Read the full lyrics, history, and meaning behind each song:

Frequently Asked Questions

What is the best days of the week song for preschoolers?

The Addams Family snap version is the most popular in UK and US preschools because the snapping action keeps children physically engaged while the distinctive rhythm embeds the sequence in procedural memory. It works best at ages 3–6 and is quick to learn — most classes pick it up within 3 sessions.

At what age do kids learn the days of the week?

Most children reliably recall all 7 days in order between ages 5 and 6, though they begin recognising familiar days (Saturday, Monday) as early as 3 or 4. Daily repetition of a calendar song compresses this timeline significantly — children with consistent classroom calendar routines tend to consolidate the sequence 3–4 months earlier.

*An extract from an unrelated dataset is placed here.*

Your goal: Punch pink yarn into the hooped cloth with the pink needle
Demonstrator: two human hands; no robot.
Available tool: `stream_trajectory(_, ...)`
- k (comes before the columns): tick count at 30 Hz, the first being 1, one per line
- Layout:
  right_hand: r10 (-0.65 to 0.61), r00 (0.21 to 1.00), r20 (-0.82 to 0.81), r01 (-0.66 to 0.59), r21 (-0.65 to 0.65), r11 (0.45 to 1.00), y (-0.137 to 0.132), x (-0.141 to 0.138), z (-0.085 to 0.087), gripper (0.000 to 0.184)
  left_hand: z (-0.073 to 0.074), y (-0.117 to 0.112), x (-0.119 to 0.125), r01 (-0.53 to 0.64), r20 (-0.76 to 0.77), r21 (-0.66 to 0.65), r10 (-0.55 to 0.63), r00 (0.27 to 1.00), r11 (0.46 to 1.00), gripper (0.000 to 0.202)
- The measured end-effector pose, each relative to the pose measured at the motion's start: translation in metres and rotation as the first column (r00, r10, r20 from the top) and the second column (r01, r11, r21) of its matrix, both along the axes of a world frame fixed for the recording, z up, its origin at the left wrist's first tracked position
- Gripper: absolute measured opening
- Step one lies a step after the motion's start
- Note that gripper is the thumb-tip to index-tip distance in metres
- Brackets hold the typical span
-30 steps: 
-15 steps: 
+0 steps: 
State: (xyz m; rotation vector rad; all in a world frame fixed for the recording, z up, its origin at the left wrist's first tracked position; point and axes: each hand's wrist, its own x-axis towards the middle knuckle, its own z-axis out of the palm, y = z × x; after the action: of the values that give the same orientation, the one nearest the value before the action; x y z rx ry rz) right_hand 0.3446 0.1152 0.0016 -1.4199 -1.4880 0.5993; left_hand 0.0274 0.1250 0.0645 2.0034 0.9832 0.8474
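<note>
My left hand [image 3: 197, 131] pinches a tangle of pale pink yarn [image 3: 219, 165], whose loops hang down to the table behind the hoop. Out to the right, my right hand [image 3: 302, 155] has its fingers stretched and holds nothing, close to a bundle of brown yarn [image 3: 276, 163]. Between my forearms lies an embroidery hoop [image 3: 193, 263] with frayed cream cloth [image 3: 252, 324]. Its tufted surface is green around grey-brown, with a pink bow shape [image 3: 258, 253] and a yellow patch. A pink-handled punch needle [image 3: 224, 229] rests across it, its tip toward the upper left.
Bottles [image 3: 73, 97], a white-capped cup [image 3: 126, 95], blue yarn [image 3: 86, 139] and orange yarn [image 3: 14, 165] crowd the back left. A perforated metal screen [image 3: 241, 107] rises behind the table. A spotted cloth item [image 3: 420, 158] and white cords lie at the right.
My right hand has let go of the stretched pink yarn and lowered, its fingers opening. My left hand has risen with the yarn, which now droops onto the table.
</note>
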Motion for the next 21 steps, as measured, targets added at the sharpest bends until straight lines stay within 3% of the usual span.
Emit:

How long should you practice a days of the week song before children learn it?

Research on early mnemonic learning suggests 15–20 repetitions of the same song are required before children retrieve it automatically. At once-a-day frequency, that's about 3 weeks. Don't switch versions mid-learning — consistency is more important than variety during initial acquisition.

Is there a days of the week song in Spanish?

Yes — the Addams Family tune adapts perfectly to Spanish day names (Lunes, Martes, Miércoles, Jueves, Viernes, Sábado, Domingo). The syllable structure aligns well with the theme's rhythm. Several YouTube channels offer bilingual English/Spanish versions that cycle through both languages in a single song — helpful for dual-language households.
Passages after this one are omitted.